═══ Recorded information

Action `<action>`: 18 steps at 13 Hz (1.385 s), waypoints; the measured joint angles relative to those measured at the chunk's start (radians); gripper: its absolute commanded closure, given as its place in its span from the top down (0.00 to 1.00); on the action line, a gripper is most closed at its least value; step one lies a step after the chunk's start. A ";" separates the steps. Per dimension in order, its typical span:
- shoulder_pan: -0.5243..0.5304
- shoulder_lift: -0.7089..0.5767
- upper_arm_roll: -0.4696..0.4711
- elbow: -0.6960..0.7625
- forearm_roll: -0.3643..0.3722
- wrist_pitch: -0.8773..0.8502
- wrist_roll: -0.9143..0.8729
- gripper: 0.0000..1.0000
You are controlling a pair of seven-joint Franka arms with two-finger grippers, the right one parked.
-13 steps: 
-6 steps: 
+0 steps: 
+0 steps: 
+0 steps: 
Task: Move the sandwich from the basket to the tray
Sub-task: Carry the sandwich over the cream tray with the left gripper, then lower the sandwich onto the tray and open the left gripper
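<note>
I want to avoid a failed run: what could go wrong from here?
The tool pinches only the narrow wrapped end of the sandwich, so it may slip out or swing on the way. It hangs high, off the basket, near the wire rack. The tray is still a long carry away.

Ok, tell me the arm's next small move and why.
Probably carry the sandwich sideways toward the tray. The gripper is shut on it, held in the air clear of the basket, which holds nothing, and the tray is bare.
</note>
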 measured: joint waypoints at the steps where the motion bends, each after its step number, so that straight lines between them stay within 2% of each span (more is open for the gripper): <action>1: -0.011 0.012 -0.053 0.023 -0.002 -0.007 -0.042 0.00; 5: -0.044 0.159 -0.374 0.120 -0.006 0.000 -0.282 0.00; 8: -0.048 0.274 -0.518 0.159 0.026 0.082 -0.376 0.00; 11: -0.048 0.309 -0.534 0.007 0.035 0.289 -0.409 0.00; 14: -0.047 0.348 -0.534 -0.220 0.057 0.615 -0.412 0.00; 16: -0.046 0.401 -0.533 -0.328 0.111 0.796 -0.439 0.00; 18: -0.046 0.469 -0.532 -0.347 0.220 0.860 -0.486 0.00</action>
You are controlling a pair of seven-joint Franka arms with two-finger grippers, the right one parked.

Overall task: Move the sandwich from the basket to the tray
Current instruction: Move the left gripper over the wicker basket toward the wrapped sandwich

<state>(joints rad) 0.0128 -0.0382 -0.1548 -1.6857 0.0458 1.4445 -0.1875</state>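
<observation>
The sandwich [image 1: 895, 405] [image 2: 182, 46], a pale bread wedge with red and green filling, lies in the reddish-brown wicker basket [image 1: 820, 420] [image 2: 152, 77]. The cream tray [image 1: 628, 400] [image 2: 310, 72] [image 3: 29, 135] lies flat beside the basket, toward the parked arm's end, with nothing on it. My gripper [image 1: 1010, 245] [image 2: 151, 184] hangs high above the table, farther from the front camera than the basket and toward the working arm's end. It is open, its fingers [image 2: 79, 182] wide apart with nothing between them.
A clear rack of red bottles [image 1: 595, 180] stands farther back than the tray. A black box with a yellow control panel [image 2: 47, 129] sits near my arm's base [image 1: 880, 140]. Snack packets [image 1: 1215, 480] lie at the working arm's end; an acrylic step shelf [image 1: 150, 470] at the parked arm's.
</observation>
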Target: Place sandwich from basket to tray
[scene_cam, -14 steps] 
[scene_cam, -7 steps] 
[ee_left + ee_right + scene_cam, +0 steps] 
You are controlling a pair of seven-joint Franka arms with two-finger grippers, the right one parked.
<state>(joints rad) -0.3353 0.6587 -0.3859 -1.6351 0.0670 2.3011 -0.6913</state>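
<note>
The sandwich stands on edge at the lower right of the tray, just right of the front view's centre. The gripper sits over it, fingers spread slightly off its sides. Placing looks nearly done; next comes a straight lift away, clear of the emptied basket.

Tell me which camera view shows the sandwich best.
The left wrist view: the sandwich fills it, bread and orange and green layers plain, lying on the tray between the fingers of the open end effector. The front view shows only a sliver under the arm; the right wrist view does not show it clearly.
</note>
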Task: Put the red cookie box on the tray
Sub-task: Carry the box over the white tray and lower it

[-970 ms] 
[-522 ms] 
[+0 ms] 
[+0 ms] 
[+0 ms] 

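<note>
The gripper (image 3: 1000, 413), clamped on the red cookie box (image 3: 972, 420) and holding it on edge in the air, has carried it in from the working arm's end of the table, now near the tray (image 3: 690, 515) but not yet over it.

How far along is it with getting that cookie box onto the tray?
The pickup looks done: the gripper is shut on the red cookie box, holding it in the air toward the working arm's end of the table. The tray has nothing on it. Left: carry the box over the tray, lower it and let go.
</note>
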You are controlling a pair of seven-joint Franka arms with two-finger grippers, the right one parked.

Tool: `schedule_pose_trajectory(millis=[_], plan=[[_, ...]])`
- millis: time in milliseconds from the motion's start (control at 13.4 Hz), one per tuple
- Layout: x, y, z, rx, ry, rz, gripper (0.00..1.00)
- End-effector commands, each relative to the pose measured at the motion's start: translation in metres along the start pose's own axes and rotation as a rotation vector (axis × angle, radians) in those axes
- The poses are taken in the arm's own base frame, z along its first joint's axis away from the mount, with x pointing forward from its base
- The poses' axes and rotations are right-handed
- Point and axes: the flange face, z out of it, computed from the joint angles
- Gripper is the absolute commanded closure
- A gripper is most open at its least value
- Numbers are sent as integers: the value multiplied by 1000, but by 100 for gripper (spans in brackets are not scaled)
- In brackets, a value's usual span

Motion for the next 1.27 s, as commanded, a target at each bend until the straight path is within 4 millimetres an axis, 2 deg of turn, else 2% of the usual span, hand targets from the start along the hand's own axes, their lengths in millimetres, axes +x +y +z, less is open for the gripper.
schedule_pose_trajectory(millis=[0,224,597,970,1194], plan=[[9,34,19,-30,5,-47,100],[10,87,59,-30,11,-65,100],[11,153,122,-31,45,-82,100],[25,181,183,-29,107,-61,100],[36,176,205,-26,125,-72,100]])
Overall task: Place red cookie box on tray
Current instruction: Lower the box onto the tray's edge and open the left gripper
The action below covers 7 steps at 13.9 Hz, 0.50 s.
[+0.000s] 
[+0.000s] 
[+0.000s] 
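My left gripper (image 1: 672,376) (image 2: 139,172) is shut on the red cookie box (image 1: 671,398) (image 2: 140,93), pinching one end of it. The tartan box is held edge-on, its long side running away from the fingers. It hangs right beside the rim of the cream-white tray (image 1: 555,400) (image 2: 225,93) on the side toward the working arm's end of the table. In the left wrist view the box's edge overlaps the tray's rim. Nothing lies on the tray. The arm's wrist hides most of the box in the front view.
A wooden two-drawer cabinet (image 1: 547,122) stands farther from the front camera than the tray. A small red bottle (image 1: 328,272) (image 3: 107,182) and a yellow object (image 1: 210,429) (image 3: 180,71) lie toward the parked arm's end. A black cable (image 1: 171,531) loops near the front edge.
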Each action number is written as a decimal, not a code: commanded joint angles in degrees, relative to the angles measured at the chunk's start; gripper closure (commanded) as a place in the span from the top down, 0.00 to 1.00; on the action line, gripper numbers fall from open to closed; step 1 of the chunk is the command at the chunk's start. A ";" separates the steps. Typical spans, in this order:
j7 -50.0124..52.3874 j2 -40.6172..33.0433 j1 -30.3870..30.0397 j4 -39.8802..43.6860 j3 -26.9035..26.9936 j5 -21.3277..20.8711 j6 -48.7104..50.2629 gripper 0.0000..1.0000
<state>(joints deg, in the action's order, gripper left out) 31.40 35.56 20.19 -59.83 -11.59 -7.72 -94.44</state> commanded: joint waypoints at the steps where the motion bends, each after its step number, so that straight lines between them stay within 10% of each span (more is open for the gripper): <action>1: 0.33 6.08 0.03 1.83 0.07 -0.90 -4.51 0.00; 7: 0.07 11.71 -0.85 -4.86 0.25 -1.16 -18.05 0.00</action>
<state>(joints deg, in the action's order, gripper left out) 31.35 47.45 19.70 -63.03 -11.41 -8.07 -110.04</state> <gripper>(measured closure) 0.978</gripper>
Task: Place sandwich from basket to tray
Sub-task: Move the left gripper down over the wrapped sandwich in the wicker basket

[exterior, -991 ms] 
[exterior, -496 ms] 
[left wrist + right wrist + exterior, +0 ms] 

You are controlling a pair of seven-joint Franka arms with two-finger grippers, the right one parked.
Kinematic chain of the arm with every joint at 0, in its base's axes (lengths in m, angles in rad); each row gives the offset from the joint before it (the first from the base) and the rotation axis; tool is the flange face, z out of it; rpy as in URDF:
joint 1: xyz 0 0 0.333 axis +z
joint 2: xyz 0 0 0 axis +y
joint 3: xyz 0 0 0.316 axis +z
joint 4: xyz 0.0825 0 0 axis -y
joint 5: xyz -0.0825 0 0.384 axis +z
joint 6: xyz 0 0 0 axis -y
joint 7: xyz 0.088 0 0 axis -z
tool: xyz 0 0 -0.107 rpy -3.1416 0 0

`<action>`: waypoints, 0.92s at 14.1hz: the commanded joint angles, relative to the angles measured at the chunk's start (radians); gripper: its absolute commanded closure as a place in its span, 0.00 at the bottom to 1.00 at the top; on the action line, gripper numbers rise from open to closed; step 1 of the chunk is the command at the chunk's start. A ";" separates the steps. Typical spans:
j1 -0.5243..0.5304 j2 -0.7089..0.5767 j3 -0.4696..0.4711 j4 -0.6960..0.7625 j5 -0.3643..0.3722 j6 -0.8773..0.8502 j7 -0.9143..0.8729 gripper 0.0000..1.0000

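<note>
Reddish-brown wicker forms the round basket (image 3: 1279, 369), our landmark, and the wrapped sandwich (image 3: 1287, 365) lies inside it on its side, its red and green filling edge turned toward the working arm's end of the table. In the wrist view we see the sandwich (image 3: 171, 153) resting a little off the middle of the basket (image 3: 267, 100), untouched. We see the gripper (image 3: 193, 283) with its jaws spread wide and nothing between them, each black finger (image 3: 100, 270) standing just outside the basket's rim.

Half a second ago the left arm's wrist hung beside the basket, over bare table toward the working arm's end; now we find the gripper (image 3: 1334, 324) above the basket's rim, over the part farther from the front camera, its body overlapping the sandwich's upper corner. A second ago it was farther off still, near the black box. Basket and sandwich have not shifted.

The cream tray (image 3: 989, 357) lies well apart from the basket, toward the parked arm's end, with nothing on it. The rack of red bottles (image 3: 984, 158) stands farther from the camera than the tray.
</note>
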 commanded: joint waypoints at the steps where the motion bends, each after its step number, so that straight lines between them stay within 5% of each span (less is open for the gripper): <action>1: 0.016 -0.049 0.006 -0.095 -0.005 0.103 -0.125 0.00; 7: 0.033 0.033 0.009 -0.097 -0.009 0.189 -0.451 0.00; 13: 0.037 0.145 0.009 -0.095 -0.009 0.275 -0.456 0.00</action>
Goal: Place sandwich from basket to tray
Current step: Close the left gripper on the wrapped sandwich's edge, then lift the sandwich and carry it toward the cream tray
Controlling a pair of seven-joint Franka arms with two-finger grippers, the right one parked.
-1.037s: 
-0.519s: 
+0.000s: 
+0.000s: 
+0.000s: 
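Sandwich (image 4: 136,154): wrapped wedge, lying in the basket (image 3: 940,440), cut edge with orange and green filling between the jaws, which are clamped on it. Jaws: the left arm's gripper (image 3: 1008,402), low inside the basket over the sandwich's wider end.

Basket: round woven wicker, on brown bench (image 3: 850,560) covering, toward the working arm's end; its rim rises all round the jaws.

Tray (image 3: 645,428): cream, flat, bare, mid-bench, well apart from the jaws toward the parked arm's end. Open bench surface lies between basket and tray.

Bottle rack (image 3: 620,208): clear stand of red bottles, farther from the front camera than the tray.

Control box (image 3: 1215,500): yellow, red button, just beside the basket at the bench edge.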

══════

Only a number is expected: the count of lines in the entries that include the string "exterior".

Solution: 3